I’d like to rephrase this question, as, again, I never really think of any of this in terms of success. When do I feel happiest? When I’m making, actually creating things: in the heart of the writing and music-making process. There’s nothing like it, and I miss that feeling…seek that feeling…which is maybe why I do any of it at all! The creative process is a hard-won and truly intense, illuminating, challenging, adrenalizing—a divine—one. (Amongst other things!)
Something that always makes me feel a lovely warm feeling is when I hear from readers. Many have reached out to tell me heroine Dimple Lala’s life is their life; that she’s been a true companion for them on their own roads. This is a priceless gift: To find that by delving deep into yourself and your story, you’ve found a space which resonates for people from all kinds of backgrounds, age groups. To find you have—and are—connected.
And though I cannot call my children an ‘accomplishment’, as they are their own little huge beings, they give me a quiet and incomparable joy (as well as a noisy and incomparable fatigue and frustration—but hey! It’s all part of it). They’ve given me a lot of perspective as well on what matters most (The ladybug has escaped! Everything must wait!)
What advice would you give to girls looking to enter your industry/space?
Know that you have already entered that space. Behave that way. Believe it. Own it. In even contemplating it, you’re in; your destiny’s written; you’re writing it. You want to pen a book? A song? Your book, song already exist; now you have to just work your way towards them, much like a sculptor works her way to the goddess in the stone.
You don’t have to be published to be a writer; you just have to write.

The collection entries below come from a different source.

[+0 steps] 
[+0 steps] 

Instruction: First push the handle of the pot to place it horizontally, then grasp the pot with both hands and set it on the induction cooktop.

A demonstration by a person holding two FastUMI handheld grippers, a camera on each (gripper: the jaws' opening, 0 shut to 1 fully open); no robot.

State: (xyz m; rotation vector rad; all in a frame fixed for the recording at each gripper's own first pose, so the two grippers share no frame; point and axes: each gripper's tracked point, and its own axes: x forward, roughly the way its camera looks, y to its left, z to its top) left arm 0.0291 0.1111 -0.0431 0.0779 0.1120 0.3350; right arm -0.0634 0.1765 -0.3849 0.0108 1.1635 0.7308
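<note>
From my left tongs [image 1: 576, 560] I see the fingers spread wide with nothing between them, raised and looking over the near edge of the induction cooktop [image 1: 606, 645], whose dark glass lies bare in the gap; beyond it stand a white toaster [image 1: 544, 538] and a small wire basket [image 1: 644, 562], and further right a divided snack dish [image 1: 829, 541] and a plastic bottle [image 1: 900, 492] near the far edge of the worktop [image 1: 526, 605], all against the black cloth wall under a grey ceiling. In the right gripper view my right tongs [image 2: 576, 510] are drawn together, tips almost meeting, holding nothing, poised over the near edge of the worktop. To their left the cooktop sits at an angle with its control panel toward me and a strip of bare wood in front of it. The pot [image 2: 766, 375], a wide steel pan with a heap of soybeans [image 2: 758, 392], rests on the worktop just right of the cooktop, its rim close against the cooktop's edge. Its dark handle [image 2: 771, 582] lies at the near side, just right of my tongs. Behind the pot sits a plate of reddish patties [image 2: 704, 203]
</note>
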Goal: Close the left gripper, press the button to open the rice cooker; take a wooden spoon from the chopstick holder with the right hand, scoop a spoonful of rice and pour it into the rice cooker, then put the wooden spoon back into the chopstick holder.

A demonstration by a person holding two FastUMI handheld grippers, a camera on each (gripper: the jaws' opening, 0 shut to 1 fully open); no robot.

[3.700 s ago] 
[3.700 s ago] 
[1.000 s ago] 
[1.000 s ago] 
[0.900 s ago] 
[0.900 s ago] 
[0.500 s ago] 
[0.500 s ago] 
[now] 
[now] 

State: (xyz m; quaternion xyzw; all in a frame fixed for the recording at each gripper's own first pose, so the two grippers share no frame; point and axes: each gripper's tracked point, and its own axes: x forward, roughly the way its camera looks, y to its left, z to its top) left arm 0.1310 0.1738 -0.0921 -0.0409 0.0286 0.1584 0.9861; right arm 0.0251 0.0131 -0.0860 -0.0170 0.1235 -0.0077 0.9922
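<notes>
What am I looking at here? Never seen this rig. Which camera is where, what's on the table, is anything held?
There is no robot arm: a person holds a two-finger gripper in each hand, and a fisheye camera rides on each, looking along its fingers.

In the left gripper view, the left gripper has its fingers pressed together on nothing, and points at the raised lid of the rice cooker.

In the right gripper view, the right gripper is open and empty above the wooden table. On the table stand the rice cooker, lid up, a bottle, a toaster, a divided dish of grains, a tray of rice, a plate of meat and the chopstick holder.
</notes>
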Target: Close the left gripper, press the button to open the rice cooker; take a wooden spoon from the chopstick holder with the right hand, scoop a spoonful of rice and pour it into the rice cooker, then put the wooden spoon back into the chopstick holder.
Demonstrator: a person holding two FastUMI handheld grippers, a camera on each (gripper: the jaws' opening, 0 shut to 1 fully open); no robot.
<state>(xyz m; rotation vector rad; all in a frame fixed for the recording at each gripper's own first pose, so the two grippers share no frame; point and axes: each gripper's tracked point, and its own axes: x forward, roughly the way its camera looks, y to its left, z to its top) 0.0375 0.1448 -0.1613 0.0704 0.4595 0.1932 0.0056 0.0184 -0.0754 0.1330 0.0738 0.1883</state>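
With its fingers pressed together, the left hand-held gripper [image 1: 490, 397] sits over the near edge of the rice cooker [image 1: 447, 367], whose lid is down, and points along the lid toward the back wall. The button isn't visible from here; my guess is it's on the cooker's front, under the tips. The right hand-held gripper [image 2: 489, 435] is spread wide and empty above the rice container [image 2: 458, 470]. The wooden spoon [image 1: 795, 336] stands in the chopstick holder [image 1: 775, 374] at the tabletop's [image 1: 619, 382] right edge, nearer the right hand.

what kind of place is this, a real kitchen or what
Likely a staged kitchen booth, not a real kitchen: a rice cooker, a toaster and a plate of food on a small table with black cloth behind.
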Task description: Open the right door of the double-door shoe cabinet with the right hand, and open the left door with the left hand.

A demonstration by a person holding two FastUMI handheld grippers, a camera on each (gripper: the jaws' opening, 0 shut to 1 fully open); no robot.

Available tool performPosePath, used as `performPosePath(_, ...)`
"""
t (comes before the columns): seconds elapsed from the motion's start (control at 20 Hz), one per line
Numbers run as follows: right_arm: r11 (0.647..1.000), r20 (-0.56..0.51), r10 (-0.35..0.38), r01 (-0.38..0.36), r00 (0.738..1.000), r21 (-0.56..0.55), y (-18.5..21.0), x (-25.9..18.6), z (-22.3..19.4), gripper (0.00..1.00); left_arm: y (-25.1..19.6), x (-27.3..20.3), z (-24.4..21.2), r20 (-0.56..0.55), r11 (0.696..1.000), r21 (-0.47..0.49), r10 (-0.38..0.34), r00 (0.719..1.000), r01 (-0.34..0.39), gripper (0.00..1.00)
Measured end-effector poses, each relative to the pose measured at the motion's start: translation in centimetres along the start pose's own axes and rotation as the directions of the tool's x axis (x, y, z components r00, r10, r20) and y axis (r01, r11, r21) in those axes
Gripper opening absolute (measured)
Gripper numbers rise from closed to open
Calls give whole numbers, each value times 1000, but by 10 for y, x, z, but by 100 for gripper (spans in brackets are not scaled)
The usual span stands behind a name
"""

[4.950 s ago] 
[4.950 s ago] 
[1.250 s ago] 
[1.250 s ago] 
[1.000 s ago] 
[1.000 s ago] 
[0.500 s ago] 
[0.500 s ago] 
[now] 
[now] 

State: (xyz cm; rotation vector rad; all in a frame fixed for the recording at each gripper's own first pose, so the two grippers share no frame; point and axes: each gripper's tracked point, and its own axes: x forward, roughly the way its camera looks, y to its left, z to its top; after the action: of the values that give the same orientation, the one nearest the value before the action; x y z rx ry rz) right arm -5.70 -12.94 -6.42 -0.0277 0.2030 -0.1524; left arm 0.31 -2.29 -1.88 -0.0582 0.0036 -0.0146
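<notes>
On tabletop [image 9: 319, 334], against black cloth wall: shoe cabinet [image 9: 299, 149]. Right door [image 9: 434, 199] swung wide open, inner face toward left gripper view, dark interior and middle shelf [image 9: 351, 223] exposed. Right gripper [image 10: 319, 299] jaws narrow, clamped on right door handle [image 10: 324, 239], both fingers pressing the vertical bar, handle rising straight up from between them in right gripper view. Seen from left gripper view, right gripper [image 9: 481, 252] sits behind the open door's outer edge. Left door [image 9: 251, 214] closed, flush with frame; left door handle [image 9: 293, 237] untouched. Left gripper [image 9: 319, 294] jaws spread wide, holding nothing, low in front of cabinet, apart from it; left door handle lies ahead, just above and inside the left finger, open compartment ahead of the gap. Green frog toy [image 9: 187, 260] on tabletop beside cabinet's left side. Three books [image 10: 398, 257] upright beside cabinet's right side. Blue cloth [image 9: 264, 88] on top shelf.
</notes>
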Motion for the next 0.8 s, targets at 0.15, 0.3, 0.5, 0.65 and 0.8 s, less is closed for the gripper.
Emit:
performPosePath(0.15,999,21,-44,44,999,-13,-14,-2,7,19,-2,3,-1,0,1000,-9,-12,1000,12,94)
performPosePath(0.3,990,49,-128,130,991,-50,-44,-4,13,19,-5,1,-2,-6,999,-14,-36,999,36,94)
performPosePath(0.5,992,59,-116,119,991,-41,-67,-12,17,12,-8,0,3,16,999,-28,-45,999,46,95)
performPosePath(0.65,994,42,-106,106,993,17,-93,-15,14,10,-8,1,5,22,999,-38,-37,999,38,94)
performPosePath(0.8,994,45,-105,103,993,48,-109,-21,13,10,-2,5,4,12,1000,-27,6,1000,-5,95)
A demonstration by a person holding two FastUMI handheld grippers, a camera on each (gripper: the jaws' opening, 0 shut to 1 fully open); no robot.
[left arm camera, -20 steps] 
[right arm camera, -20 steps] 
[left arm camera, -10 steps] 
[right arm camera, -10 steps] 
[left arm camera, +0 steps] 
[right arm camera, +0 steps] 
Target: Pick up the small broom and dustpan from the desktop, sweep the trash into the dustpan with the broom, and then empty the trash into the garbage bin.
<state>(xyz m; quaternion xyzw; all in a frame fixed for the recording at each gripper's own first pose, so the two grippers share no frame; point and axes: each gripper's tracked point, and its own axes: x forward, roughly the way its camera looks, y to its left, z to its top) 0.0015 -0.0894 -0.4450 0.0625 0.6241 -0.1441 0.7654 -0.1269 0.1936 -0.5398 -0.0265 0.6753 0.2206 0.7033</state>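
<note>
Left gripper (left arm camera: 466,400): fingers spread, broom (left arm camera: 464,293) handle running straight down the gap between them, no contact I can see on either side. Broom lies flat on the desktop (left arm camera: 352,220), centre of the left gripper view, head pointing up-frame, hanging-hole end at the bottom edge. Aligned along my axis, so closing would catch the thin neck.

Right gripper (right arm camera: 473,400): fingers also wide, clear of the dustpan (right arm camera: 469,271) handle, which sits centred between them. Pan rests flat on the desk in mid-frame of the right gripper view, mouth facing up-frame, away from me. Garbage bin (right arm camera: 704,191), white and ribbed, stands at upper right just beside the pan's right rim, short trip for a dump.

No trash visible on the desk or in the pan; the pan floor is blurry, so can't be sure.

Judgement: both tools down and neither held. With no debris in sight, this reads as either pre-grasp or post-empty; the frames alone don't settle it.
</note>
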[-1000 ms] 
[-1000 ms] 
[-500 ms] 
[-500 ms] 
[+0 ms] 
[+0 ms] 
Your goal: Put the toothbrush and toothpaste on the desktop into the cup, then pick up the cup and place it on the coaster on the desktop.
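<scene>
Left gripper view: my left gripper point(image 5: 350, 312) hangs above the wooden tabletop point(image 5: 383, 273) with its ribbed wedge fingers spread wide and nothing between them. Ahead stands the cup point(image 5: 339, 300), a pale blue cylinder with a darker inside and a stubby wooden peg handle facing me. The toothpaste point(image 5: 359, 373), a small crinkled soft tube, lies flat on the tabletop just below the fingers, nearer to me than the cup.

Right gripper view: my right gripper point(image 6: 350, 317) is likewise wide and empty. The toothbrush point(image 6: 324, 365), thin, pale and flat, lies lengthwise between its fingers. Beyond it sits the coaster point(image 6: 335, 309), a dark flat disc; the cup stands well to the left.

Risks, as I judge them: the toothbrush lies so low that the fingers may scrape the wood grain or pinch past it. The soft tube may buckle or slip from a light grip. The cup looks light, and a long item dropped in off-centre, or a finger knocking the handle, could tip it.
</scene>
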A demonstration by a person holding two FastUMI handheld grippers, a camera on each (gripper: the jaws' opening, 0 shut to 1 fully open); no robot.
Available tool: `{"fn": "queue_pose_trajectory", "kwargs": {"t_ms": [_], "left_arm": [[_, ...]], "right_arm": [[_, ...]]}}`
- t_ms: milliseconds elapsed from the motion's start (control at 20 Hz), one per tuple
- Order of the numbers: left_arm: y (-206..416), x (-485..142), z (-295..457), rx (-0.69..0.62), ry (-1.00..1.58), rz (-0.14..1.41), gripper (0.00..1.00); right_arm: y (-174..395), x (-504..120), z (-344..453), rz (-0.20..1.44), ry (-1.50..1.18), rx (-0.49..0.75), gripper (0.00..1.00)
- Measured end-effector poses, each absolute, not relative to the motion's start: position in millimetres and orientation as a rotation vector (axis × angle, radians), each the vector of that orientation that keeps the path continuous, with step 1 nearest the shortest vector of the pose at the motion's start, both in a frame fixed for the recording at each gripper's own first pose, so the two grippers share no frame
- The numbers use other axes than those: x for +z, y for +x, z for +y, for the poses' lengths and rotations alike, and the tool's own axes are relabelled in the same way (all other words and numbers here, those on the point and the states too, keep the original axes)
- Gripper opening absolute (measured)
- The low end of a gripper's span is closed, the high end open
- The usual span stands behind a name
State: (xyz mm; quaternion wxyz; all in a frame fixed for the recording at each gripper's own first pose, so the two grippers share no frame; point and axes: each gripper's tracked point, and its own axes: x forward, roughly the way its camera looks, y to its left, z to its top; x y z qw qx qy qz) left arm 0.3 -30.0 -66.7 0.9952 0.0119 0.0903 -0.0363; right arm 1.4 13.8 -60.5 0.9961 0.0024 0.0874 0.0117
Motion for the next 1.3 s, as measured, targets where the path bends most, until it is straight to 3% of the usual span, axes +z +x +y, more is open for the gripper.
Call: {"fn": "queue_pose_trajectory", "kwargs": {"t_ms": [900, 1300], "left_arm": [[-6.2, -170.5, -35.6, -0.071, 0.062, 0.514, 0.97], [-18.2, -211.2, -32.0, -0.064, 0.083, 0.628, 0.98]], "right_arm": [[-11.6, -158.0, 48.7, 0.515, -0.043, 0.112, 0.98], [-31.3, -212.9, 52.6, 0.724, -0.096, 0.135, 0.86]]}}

You don’t have to have a record deal (who would want one these days, anyways?) to be a musician/songwriter. You just have to make music. Write songs. Listen, play, sing—anything: If you want to bust out into a show tune don’t let the indie-cool judge in you stop you.
Just keep doing it, keep honing your craft. Don’t be afraid to write twenty pages and chuck all but the last one, because that’s the one where you finally got to the heart of the matter. If you have to be scared of something, be afraid of not writing those twenty pages…and forever never discovering that heart.
Don’t worry about what anyone will think. Don’t even worry about what you think. Be true to your characters. Surrender yourself entirely in service of your story. Amazing things will come of it. Divine things.
And keep in mind, inspiration is a habit; you don’t need to wait for it to get to work. You can’t wait for it: It’s by doing the very work itself that you free it, it appears.
And it will, it will. Never doubt this. Trust in this. And in the power of your own story.
And most vital of all: Trust yourself.